What is being asked:
Each line below that carries the string "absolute" must appear in the answer.

Stored data:
▼▼▼

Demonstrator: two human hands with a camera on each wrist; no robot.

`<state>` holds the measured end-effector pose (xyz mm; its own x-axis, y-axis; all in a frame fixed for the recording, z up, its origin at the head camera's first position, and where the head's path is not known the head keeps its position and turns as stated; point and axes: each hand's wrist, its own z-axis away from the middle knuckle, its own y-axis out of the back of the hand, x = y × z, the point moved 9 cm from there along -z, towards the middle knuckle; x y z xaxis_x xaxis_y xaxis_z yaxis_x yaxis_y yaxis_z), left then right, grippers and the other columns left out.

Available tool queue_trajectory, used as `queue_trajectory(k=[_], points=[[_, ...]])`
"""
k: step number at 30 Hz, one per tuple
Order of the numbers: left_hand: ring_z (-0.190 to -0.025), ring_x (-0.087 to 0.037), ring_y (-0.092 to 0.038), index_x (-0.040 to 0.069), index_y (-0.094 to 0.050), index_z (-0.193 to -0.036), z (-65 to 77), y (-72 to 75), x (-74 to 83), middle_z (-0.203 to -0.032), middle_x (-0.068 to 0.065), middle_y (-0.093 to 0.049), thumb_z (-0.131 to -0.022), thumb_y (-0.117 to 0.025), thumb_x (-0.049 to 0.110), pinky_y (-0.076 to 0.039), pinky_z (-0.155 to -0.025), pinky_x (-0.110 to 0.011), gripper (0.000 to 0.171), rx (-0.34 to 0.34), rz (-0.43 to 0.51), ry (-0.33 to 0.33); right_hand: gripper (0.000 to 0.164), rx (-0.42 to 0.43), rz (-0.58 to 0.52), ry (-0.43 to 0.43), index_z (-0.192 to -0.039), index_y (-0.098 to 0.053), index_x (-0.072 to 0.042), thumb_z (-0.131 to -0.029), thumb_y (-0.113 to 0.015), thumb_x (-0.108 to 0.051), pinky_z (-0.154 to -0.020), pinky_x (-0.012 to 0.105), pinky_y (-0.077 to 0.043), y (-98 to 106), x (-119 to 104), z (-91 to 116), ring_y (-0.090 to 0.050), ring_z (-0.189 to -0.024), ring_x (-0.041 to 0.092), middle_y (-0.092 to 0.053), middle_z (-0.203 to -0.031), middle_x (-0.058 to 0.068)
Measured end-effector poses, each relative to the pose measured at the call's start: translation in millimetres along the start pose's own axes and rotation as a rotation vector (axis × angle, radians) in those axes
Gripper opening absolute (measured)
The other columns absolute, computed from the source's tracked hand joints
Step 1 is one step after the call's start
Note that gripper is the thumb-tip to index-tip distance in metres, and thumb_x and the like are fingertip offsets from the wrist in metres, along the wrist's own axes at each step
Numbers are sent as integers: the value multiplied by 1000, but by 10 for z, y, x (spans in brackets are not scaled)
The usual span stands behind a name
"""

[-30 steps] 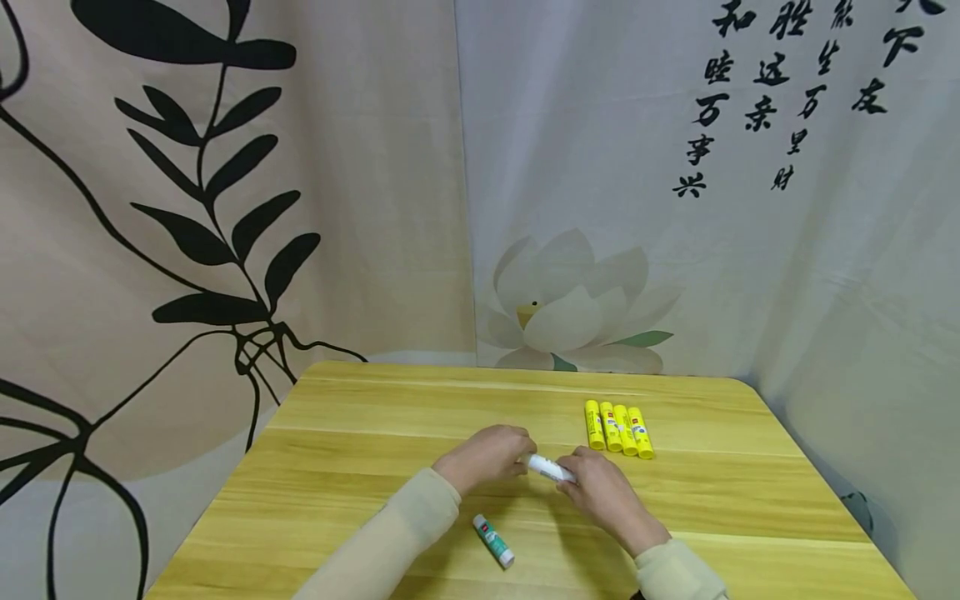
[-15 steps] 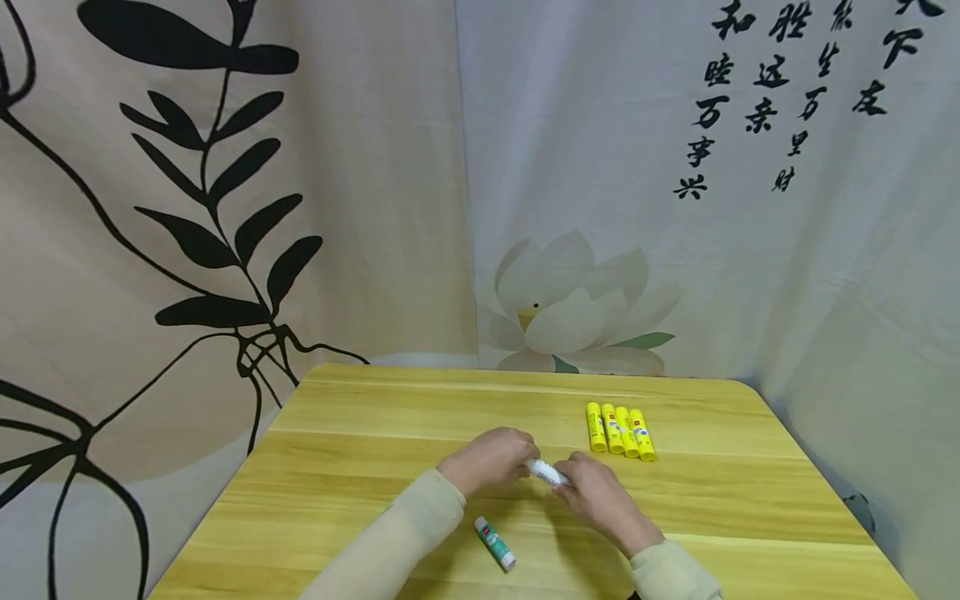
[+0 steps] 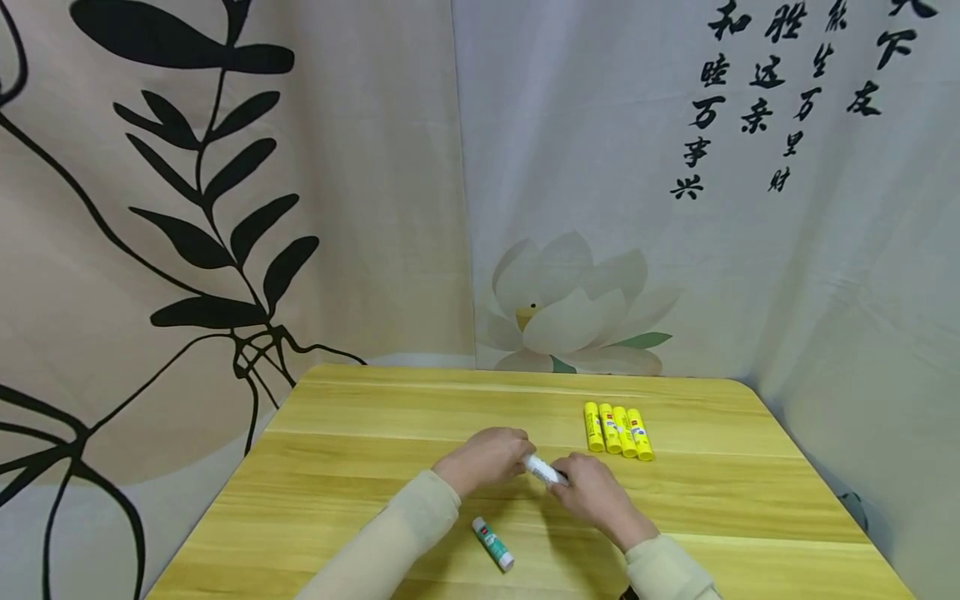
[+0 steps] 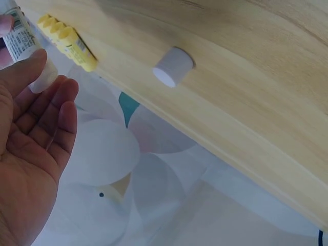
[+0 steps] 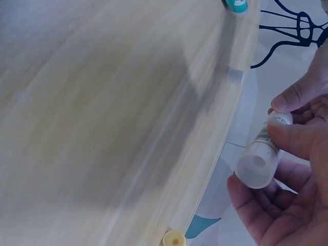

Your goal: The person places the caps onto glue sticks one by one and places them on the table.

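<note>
Between my two hands is a white glue stick with small printing on its label, held above the table and tilted. My left hand pinches its left end; in the left wrist view the thumb presses on the white end while the other fingers curl loosely below. With thumb and fingers, my right hand grips the other end, and a round translucent base shows in the right wrist view. A small white cap stands on the table beyond the hands; the left hand hides it in the head view.
A green glue stick with white ends lies on the table nearer me. Several yellow glue sticks lie side by side at the back right. Printed curtains hang behind the table's far edge.
My right hand has shifted slightly left, towards the left hand, and its fingers sit differently on the white glue stick. The left hand keeps its hold. The other glue sticks lie as before.
</note>
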<state>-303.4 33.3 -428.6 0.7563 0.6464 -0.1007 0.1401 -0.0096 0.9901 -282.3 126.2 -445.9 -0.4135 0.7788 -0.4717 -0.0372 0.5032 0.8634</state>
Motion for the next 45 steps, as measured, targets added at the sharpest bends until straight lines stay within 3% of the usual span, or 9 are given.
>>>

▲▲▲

Answer space:
Gripper opening absolute (measured)
The other columns absolute, computed from the source's tracked hand joints

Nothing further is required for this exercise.